The Ladies Want to Flee: On Performative Patriotism and Political Cowardice
When the Going Gets Tough, Half the Country Checks Zillow in Amsterdam
I need to talk about the Gallup poll that’s been making the rounds—the one showing record numbers of young American women suddenly want to pack up and leave the country. Specifically, younger women. And if you’ve spent any time on political TikTok since November (scroller beware), you know precisely which demographic we’re talking about.
Here’s what caught my attention: This isn’t just abstract polling data. I watched this play out in real-time after the election. My social media feeds exploded with declarations of “I’m moving to Canada” and “How hard is it to get a European visa?” One family member literally told me they were considering leaving the country—directed at me personally, as if I’d somehow personally wronged them by... existing? Voting differently? Having the audacity not to share their political panic?
Am I surprised? No. Gallup has a similar poll in 2019 that showed the same, but here’s where it gets interesting—and by interesting, I mean darkly ironic.
Cast your mind back to the Biden years. Remember when social media platforms were pressured into censoring COVID dissent? When the Hunter Biden laptop story got memory-holed as “disinformation” until it very much wasn’t? When the administration floated the idea of creating an actual Disinformation Governance Board, a la 1984?
Remember peaceful pro-life protesters getting aggressively prosecuted while other protests got the kid-gloves treatment? Or those FBI memos categorizing concerned parents as potential domestic terrorists for daring to question school COVID policies and the rapid-fire push of gender ideology into classrooms? Don’t even get me started on the Title IX expansion forcing biological males into women’s sports, or the OSHA overreach attempting to mandate vaccines on the entire American workforce. Thousands of military members and federal workers lost their jobs for declining an injection.
These weren’t minor policy disagreements. These were fundamental constitutional violations—free speech, religious liberty, bodily autonomy, and women’s rights. The hits kept coming.
And you know what I didn’t see during all of that? Conservatives threatening to flee the country.
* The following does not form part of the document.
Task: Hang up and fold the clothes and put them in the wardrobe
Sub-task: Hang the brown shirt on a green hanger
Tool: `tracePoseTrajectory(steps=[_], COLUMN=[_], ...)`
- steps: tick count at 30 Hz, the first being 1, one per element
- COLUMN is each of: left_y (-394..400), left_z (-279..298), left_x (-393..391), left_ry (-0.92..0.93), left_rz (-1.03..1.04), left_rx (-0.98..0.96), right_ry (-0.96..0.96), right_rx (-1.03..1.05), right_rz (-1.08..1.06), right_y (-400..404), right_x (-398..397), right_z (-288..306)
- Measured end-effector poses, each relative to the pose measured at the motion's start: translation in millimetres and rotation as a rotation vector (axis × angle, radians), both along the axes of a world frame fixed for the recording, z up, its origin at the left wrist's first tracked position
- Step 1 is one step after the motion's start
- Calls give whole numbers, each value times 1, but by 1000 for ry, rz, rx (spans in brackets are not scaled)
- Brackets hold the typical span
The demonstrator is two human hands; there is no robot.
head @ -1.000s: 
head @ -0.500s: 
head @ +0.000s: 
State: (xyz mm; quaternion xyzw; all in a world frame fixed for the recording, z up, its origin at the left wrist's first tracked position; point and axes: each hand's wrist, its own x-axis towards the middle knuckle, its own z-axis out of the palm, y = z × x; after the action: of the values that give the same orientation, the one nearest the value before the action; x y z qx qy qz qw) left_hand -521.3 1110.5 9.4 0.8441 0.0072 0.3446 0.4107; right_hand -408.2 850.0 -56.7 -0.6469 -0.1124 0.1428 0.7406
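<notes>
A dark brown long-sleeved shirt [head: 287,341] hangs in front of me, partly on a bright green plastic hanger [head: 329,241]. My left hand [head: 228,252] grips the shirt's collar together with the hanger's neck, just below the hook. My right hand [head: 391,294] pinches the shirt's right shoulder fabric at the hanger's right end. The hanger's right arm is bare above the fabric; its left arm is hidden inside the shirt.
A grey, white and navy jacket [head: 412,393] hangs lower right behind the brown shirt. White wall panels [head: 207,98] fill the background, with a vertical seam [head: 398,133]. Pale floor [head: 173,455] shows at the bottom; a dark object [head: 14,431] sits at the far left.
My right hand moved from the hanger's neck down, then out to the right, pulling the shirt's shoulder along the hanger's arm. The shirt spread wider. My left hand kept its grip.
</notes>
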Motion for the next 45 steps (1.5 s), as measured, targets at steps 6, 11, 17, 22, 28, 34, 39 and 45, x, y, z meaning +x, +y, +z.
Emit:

Not once did my right-leaning friends start researching Costa Rican real estate or Canadian immigration law. The sentiment was the exact opposite: dig in, fight back, defend the republic. Win elections. Change bad policy through the system designed for exactly that purpose.
But lose one election, face policies you disagree with, and suddenly half the left is browsing Zillow listings in Amsterdam.
Look, I’m not actually surprised. One of the least-discussed but most revealing aspects of modern progressive politics is the fundamental ambivalence, sometimes outright hostility, toward America itself. They’ll wrap themselves in the flag when it’s politically convenient (remember the weird anger about MAGA “co-opting” the American flag? The American flag?). They’ll lecture about “defending democracy” while supporting policies that expand executive power and censor speech.
But when things get hard? When they actually lose? The response isn’t “we need to convince our fellow citizens” or “we need to build a better coalition.” It’s “this country is irredeemable and I’m leaving.”
That tells you everything about whether their patriotism runs deeper than their preferred policy outcomes.
The Constitution, to them, isn’t a framework to preserve—it’s a “living document” to be stretched until it means whatever they need it to mean this week. History gets rewritten to justify present-day ideology. And when voters reject that vision? Well, clearly the voters are wrong. Time to find better voters. In Europe.
Here’s my advice: If you genuinely believe America is a fascist hellscape and you’d be happier elsewhere—go. Truly. No one’s stopping you. Europe has plenty of countries with healthcare systems you’ll love and speech codes you’ll tolerate until they’re used against you.
But something tells me most of these declarations are performative. Virtue signals to the in-group. Because actually emigrating is hard, and expensive, and means leaving behind everything familiar.
I’ll see most of you back here in six months. Try the stroopwafels while you’re gone.